■ EXERCISE PROMPT
Copy every line below precisely as it appears.

■ INPUT DATA
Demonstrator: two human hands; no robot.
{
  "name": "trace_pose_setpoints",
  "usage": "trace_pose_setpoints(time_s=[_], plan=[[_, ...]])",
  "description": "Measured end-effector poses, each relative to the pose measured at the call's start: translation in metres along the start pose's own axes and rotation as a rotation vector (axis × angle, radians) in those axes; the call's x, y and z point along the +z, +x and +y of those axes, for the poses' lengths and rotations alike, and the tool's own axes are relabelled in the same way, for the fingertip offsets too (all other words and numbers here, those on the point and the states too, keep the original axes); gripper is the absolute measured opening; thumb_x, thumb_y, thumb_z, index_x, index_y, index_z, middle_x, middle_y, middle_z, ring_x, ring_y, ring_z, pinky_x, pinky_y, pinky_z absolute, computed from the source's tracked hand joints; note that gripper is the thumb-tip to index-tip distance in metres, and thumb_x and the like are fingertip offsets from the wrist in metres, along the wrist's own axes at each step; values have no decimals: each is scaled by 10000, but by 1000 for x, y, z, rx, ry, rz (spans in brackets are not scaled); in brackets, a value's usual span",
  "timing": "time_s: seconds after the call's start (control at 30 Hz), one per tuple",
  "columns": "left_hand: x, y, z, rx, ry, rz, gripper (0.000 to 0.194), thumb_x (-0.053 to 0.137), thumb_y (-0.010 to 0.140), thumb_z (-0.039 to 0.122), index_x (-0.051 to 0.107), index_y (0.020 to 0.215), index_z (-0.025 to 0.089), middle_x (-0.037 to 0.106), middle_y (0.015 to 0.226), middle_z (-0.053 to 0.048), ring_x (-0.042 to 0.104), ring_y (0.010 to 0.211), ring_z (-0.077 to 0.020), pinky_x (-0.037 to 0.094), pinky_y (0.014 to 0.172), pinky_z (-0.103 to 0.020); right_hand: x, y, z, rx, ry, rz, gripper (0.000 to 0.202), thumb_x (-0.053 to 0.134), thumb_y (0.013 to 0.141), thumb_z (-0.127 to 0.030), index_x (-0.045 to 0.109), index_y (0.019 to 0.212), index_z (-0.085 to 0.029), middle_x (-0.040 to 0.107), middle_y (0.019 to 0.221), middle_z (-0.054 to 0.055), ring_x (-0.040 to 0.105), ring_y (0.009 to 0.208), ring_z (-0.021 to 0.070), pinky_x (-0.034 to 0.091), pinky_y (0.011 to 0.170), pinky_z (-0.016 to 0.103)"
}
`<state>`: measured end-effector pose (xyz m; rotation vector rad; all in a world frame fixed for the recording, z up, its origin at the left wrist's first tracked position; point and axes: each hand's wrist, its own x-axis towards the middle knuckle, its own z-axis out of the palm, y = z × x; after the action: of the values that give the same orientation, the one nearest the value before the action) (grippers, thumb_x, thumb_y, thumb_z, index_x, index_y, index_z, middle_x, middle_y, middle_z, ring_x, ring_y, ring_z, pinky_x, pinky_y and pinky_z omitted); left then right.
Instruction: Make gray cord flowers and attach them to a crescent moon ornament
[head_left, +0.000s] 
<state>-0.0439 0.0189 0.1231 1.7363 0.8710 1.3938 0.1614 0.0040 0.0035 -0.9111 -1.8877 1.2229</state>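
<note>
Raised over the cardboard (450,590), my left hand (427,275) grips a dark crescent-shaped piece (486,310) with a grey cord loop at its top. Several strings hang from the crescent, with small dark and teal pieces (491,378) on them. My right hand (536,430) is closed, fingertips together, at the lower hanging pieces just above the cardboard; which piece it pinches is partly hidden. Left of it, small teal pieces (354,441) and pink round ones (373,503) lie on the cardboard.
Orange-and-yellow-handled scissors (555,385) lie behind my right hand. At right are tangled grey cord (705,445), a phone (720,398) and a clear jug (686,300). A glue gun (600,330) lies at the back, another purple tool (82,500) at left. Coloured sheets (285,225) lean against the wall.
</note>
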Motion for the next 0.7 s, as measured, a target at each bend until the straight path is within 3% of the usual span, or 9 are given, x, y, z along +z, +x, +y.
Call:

■ ANSWER BOX
Demonstrator: two human hands; no robot.
{
  "name": "trace_pose_setpoints",
  "usage": "trace_pose_setpoints(time_s=[_], plan=[[_, ...]])",
  "description": "Measured end-effector poses, each relative to the pose measured at the call's start: translation in metres along the start pose's own axes and rotation as a rotation vector (axis × angle, radians) in those axes; the call's x, y and z point along the +z, +x and +y of those axes, for the poses' lengths and rotations alike, and the tool's own axes are relabelled in the same way, for the fingertip offsets too (all other words and numbers here, those on the point and the states too, keep the original axes); gripper is the absolute measured opening; thumb_x, thumb_y, thumb_z, index_x, index_y, index_z, middle_x, middle_y, middle_z, ring_x, ring_y, ring_z, pinky_x, pinky_y, pinky_z absolute, computed from the source's tracked hand joints; note that gripper is the thumb-tip to index-tip distance in metres, and thumb_x and the like are fingertip offsets from the wrist in metres, along the wrist's own axes at each step; values have no decimals: each is scaled by 10000, but by 1000 for x, y, z, rx, ry, rz (spans in brackets are not scaled); in brackets, a value's usual span",
  "timing": "time_s: seconds after the call's start (control at 30 Hz), one per tuple",
  "columns": "left_hand: x, y, z, rx, ry, rz, gripper (0.000 to 0.194), thumb_x (-0.053 to 0.137), thumb_y (-0.010 to 0.140), thumb_z (-0.039 to 0.122), index_x (-0.051 to 0.107), index_y (0.020 to 0.215), index_z (-0.025 to 0.089), middle_x (-0.037 to 0.106), middle_y (0.015 to 0.226), middle_z (-0.053 to 0.048), ring_x (-0.042 to 0.104), ring_y (0.010 to 0.211), ring_z (-0.077 to 0.020), pinky_x (-0.037 to 0.094), pinky_y (0.014 to 0.172), pinky_z (-0.103 to 0.020); right_hand: x, y, z, rx, ry, rz, gripper (0.000 to 0.202), thumb_x (-0.053 to 0.134), thumb_y (0.013 to 0.141), thumb_z (-0.127 to 0.030), index_x (-0.045 to 0.109), index_y (0.019 to 0.212), index_z (-0.085 to 0.029), middle_x (-0.040 to 0.107), middle_y (0.019 to 0.221), middle_z (-0.054 to 0.055), ring_x (-0.040 to 0.105), ring_y (0.009 to 0.208), ring_z (-0.021 to 0.070), pinky_x (-0.034 to 0.091), pinky_y (0.011 to 0.170), pinky_z (-0.016 to 0.103)"
}
`<state>`: measured end-effector pose (xyz m; rotation vector rad; all in a world frame fixed for the recording, z up, its origin at the left wrist's first tracked position; point and axes: each hand's wrist, its own x-axis towards the middle knuckle, its own z-axis out of the palm, y = z × x; after the action: of the values that give the same orientation, the one nearest the value before the action) (grippers, thumb_x, thumb_y, thumb_z, index_x, index_y, index_z, middle_x, middle_y, middle_z, ring_x, ring_y, ring_z, pinky_x, pinky_y and pinky_z omitted); left then right.
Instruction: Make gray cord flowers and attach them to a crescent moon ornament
[head_left, +0.000s] 
<state>-0.0439 0.0189 0.1231 1.7363 0.8710 1.3938 0.1614 0.0040 0.0035 -0.9111 -1.8877 1.2229</state>
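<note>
Raised over the cardboard (450,590), my left hand (427,275) grips a dark crescent-shaped piece (486,310) with a grey cord loop at its top. Several strings hang from the crescent, with small dark and teal pieces (491,378) on them. My right hand (536,430) is closed, fingertips together, at the lower hanging pieces just above the cardboard; which piece it pinches is partly hidden. Left of it, small teal pieces (354,441) and pink round ones (373,503) lie on the cardboard.
Orange-and-yellow-handled scissors (555,385) lie behind my right hand. At right are tangled grey cord (705,445), a phone (720,398) and a clear jug (686,300). A glue gun (600,330) lies at the back, another purple tool (82,500) at left. Coloured sheets (285,225) lean against the wall.
</note>
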Motion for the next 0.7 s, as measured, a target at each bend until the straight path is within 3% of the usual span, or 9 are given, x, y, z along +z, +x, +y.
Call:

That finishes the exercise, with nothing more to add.